(Data to process Opens)

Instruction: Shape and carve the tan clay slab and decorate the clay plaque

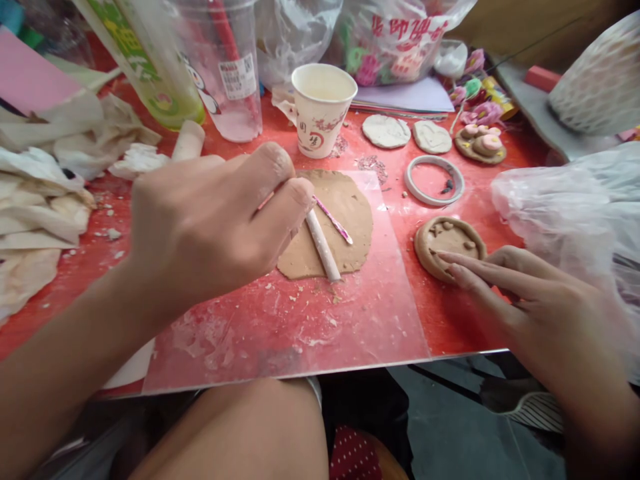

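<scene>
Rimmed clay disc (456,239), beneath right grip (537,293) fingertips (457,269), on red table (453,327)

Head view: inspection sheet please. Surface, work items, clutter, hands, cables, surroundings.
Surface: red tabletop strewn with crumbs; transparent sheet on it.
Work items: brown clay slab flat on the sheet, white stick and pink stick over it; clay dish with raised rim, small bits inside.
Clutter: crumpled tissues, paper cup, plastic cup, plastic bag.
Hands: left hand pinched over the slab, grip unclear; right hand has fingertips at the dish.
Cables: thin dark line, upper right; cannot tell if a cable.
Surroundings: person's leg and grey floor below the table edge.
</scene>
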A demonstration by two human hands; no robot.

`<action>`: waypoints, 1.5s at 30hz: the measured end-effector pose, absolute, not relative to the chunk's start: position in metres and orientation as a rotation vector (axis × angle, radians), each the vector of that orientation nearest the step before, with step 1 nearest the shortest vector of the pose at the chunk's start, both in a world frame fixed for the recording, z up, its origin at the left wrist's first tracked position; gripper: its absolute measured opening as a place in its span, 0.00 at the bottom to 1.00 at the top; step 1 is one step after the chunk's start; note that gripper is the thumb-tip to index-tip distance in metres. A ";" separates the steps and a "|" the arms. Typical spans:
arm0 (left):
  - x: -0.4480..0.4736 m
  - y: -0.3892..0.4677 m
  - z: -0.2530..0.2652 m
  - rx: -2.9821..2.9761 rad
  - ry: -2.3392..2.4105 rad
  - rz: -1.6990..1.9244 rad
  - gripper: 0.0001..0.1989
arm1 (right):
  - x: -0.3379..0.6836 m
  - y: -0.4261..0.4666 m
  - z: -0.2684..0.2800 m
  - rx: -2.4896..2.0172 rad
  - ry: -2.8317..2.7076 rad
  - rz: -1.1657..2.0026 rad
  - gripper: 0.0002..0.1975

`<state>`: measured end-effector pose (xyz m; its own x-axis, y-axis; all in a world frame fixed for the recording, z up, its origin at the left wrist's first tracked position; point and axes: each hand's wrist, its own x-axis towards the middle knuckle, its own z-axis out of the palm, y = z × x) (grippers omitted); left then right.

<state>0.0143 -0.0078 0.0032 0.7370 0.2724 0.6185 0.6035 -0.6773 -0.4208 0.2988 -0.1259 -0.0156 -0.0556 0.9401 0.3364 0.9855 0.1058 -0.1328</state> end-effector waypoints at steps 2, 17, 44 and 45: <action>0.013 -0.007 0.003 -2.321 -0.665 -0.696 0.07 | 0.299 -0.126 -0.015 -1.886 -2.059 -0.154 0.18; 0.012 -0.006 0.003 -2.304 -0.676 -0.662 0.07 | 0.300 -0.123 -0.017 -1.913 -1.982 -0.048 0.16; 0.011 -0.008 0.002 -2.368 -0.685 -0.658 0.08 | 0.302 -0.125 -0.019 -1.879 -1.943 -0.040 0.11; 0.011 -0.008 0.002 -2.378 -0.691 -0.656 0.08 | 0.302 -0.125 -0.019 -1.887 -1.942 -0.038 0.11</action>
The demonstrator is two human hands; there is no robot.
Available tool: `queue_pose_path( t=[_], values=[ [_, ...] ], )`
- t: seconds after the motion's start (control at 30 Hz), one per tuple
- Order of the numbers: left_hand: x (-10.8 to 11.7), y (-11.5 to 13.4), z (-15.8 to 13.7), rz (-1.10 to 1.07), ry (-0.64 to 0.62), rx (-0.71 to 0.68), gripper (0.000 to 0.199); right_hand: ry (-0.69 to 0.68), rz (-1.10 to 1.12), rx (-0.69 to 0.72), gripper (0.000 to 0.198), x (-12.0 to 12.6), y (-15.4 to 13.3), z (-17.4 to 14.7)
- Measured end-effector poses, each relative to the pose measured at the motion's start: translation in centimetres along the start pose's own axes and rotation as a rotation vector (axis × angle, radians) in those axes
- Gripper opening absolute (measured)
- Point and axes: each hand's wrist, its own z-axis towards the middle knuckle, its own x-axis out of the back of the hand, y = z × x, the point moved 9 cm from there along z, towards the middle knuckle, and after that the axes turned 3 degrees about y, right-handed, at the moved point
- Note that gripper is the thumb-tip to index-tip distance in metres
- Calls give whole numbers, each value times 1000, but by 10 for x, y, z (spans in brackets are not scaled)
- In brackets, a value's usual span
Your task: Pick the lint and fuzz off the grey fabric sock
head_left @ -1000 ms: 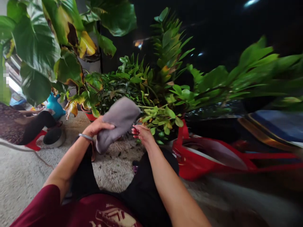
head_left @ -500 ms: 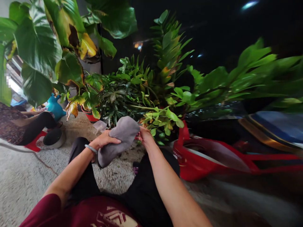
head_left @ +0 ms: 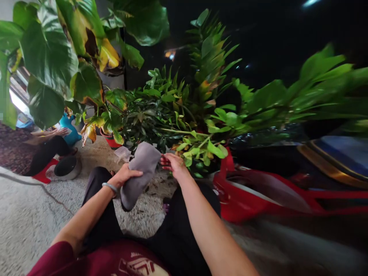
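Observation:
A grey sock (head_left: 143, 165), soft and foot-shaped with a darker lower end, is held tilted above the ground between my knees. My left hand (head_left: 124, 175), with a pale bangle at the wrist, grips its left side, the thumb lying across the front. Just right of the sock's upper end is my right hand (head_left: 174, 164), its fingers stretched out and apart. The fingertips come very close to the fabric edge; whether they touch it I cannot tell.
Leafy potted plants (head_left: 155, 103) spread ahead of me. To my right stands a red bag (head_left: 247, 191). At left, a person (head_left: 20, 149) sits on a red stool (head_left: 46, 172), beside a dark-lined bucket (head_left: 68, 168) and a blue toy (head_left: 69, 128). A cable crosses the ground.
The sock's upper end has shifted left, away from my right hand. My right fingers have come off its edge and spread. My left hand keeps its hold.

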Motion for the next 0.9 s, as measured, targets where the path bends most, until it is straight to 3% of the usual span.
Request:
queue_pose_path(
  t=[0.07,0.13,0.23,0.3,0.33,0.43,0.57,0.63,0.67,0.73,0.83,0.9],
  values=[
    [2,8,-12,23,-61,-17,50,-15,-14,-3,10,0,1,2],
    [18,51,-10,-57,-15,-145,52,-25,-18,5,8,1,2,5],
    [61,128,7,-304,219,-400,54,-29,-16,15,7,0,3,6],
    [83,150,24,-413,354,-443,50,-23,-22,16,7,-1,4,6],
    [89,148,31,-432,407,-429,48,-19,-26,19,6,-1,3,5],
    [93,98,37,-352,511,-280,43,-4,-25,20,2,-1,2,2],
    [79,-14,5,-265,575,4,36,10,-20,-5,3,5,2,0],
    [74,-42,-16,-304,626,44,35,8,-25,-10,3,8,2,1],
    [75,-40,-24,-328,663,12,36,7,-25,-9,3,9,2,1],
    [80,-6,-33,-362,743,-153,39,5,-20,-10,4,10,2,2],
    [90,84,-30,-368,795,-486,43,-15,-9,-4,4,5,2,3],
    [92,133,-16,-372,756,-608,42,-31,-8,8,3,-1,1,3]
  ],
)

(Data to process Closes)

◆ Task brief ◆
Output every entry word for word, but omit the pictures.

◆ Problem solution ◆
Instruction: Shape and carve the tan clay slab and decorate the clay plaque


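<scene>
Rimmed clay disc (456,239), beneath right grip (537,293) fingertips (457,269), on red table (453,327)

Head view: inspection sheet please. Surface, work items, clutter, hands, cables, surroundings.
Surface: red tabletop strewn with crumbs; transparent sheet on it.
Work items: brown clay slab flat on the sheet, white stick and pink stick over it; clay dish with raised rim, small bits inside.
Clutter: crumpled tissues, paper cup, plastic cup, plastic bag.
Hands: left hand pinched over the slab, grip unclear; right hand has fingertips at the dish.
Cables: thin dark line, upper right; cannot tell if a cable.
Surroundings: person's leg and grey floor below the table edge.
</scene>
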A demonstration by two human hands; no robot.

`<action>`: waypoints, 1.5s at 30hz: the measured end-effector pose, absolute, not relative to the chunk's start: position in metres and orientation as a rotation vector (axis × angle, radians), each the vector of that orientation nearest the step before, with step 1 nearest the shortest vector of the pose at the chunk's start, both in a world frame fixed for the recording, z up, its origin at the left wrist's first tracked position; gripper: its absolute measured opening as a place in its span, 0.00 at the bottom to 1.00 at the top; step 1 is one step after the chunk's start; note that gripper is the thumb-tip to index-tip distance in metres. A ";" separates the steps and a "|" the arms. Typical spans:
arm0 (left):
  - x: -0.4480..0.4736 m
  - y: -0.3892..0.4677 m
  - z: -0.2530..0.2652 m
  - rx: -2.9821..2.9761 rad
  - ry: -2.3392..2.4105 rad
  - rz: -1.6990..1.9244 rad
  - gripper: 0.0001..0.1989
arm1 (right):
  - x: -0.3379..0.6836 m
  - y: -0.4261..0.4666 m
  - z: -0.2684..0.2800 m
  - rx: -2.4896..2.0172 rad
  - ry: -2.8317..2.7076 rad
  - rz: -1.1657..2.0026 rad
  - gripper: 0.0002..0.1975

`<state>`: measured end-effector pose (xyz m; its own x-axis, y-axis; all in a world frame fixed for the recording, z up, its origin at the left wrist's first tracked position; point and axes: each hand's wrist, its own x-axis towards the middle knuckle, its own z-axis out of the palm, y = z × x) (grippers omitted); left then right.

<state>0.0143 -0.0078 0.0032 0.7370 0.2724 0.6185 0.6035 -0.6773 -0.4208 0.2988 -0.1259 -0.0156 -0.0556 0.9401 0.3364 0.9855 0.1058 -0.1328</state> end-effector waypoints at steps 2, 17, 44 and 45: <action>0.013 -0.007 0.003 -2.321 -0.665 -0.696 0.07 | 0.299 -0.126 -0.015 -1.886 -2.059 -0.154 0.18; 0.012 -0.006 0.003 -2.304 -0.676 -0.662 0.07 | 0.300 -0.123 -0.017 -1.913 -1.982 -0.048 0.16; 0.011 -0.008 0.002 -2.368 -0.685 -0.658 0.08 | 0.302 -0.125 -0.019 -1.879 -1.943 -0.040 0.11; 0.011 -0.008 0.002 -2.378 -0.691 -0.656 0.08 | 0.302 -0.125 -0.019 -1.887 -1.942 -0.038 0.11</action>
The demonstrator is two human hands; there is no robot.
Available tool: `queue_pose_path( t=[_], values=[ [_, ...] ], )`
- t: seconds after the motion's start (control at 30 Hz), one per tuple
- Order of the numbers: left_hand: x (-10.8 to 11.7), y (-11.5 to 13.4), z (-15.8 to 13.7), rz (-1.10 to 1.07), ry (-0.64 to 0.62), rx (-0.71 to 0.68), gripper (0.000 to 0.199); right_hand: ry (-0.69 to 0.68), rz (-1.10 to 1.12), rx (-0.69 to 0.72), gripper (0.000 to 0.198), x (-12.0 to 12.6), y (-15.4 to 13.3), z (-17.4 to 14.7)
- Measured end-effector poses, each relative to the pose measured at the motion's start: translation in centimetres along the start pose's own axes and rotation as a rotation vector (axis × angle, radians) in those axes
- Gripper opening absolute (measured)
- Point and axes: each hand's wrist, its own z-axis towards the middle knuckle, its own x-axis out of the back of the hand, y = z × x, the point moved 9 cm from there along z, towards the middle knuckle, and after that the axes turned 3 degrees about y, right-handed, at the moved point
- Note that gripper is the thumb-tip to index-tip distance in metres
- Calls give whole numbers, each value times 1000, but by 10 for x, y, z (spans in brackets are not scaled)
- In brackets, a value's usual span
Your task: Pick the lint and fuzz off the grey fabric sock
head_left @ -1000 ms: 
head_left @ -500 ms: 
head_left @ +0 ms: 
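Observation:
A grey sock (head_left: 143, 165), soft and foot-shaped with a darker lower end, is held tilted above the ground between my knees. My left hand (head_left: 124, 175), with a pale bangle at the wrist, grips its left side, the thumb lying across the front. Just right of the sock's upper end is my right hand (head_left: 174, 164), its fingers stretched out and apart. The fingertips come very close to the fabric edge; whether they touch it I cannot tell.
Leafy potted plants (head_left: 155, 103) spread ahead of me. To my right stands a red bag (head_left: 247, 191). At left, a person (head_left: 20, 149) sits on a red stool (head_left: 46, 172), beside a dark-lined bucket (head_left: 68, 168) and a blue toy (head_left: 69, 128). A cable crosses the ground.
The sock's upper end has shifted left, away from my right hand. My right fingers have come off its edge and spread. My left hand keeps its hold.
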
Motion for the next 0.9 s, as measured, targets where the path bends most, until it is straight to 3% of the usual span.
Request:
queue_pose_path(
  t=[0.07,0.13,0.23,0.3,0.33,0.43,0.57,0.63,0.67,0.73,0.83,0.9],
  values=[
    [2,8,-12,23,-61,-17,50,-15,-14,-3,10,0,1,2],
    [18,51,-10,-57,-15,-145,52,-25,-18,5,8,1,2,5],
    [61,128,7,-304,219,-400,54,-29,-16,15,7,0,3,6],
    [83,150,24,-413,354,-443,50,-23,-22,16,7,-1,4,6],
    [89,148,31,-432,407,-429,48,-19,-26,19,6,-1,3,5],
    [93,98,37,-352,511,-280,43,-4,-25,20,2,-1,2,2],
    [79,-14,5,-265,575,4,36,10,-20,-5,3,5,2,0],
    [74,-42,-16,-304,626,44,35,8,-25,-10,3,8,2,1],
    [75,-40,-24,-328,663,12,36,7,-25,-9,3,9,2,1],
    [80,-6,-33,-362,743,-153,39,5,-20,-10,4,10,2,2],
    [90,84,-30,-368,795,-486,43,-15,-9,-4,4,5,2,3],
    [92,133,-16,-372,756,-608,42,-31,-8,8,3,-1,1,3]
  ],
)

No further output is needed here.